Looking for Langston is a 1989 British black-and-white film, directed by Isaac Julien and produced by Sankofa Film & Video Productions. It combines authentic archival newsreel footage of Harlem in the 1920s with scripted scenes to produce a non-linear impressionistic storyline celebrating black gay identity and desire during the artistic and cultural period known as the Harlem Renaissance in New York. The film has a runtime of about 42 minutes.

==Critical synopsis==
Opening the film is a voice-over of the original radio broadcast made in tribute to Langston Hughes upon his death in 1967 as the scene of his funeral is recreated and reinterpreted. Interspersed among such images as shifting time periods that seamlessly flow from past to present, black men dancing together within a revisionist version of the Cotton Club, or a speakeasy, and dream sequences, are brief narrative extracts from the poetic works of Hughes alongside those of Richard Bruce Nugent, James Baldwin, and Essex Hemphill. Also shown are the controversial images of black men by the photographer Robert Mapplethorpe.

The film is not a biography of Langston Hughes. It is a memoriam to Hughes and the Harlem Renaissance as reconstructed from a black gay perspective. Moreover, it purports to be a meditation on the black gay experience within a historical context built around the homophobia, oppression and denial faced by men of African descent within black communities alongside "allusions and political commentary on white racism."

Hughes is presented as an icon and cultural metaphor for black gay men who were confronted with being ostracized if they did not conform to black bourgeoisie standards whose overriding goal concerned fuller social integration. Contested are the ways the black male and his sexuality have been represented in the modern Western world and how existing notions of race and gender figure within American and African-American culture.

Critics and scholars have described the film as reclaiming Hughes's identity as a black gay man, a reading reflected in subsequent work on Hughes. Looking for Langston has been noted as one of few films to depict romance between black gay men, through the relationship between Langston Hughes (Ben Ellison) and Beauty (Matthew Baidoo).

Upon the first release of Looking for Langston in the United States in 1990, the estate of Langston Hughes initially attempted to have the film censored because of copyright violations: permission allegedly had not been obtained by the filmmakers permitting them to use the poetry of Hughes in the film. During subsequent screenings of Looking for Langston, the sound was repeatedly turned down when the work of Hughes was read.

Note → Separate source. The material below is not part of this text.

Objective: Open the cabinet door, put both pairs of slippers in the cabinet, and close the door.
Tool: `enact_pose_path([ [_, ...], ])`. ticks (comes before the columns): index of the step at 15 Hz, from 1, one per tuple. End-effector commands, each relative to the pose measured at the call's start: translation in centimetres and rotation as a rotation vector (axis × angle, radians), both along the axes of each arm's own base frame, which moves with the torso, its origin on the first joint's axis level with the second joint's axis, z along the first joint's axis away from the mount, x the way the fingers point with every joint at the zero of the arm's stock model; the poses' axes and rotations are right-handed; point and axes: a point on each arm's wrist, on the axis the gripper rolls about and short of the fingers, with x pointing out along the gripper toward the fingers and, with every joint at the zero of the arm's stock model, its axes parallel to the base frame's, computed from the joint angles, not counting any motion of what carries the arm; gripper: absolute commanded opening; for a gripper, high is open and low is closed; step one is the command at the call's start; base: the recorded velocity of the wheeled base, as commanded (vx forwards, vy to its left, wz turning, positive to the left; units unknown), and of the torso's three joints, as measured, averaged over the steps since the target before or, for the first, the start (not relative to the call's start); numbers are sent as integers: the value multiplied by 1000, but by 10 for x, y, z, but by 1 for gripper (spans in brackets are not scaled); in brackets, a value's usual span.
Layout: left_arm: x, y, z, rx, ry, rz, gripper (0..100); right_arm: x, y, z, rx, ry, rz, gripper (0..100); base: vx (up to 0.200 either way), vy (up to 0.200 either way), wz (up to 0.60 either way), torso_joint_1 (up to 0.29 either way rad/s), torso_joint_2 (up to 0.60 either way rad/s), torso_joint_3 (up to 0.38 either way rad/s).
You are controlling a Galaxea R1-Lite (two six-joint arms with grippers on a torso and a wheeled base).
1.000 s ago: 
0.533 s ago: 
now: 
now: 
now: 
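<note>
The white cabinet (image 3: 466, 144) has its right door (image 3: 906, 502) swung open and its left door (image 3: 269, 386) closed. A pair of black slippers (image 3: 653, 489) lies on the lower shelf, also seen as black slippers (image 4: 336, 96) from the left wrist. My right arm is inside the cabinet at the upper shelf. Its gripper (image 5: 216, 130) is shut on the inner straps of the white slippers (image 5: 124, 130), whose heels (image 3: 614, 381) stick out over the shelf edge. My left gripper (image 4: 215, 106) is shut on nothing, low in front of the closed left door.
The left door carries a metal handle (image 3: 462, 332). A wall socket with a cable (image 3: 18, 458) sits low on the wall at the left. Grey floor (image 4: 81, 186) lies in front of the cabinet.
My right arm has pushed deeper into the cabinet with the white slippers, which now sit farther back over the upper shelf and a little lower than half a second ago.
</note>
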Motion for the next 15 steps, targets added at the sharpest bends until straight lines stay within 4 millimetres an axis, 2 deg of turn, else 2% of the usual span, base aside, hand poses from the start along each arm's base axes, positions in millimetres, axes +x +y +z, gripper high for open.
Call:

Despite allegations of censorship from critics at the time of the U.S. premiere of the film, the estate had allowed many of Hughes' poems to appear in gay anthologies in the print media and continues to do so.

Today it falls under the auspices of the British Film Institute as part of its national "Black World" initiative celebrating black creativity in film.

==Cast==
- Ben Ellison as Alex
- Matthew Baidoo as Beauty
- Akim Mogaji as James
- John Wilson as Gary
- Dencil Williams as Marcus
- Guy Burgess as Dean
- James Dublin as Carlos
- Harry Donaldson as Leatherboy
- Jimmy Somerville as Angel
- Stuart Hall as British voice (voice)
- Langston Hughes as himself (archive footage)

==Awards==
Teddy Award for Best Short Film at the 1989 Berlin International Film Festival. To celebrate the 30th anniversary of the Teddy Awards, the film was selected to be shown at the 66th Berlin International Film Festival in February 2016.